* [What is required]: Nothing other than the lines from the one containing "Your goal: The" through the close of the entries below should be printed, each exactly.

* [Supplied records]:
-------

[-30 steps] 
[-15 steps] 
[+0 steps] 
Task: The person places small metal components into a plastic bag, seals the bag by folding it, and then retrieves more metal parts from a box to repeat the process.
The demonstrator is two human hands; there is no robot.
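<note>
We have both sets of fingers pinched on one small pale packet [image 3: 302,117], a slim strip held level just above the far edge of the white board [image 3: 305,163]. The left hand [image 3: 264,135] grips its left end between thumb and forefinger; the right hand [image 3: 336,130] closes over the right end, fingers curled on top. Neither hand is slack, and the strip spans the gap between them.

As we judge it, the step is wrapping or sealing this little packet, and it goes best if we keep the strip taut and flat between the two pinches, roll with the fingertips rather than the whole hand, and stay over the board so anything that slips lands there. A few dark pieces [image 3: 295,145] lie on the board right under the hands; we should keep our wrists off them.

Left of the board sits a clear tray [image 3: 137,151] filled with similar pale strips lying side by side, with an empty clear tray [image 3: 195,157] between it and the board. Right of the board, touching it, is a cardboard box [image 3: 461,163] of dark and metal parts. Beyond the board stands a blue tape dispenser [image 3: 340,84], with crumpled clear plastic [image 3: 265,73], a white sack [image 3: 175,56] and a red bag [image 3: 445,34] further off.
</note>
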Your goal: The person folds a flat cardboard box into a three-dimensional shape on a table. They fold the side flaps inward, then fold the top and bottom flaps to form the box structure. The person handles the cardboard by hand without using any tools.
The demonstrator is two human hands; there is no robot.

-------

* [Exercise output]:
Your goal: The person folds a flat cardboard box into a three-dimensional shape on a table. They fold the side flaps inward, then fold the top and bottom flaps to form the box structure. The person handles the cardboard by hand without using any tools.
The demonstrator is two human hands; there is no robot.

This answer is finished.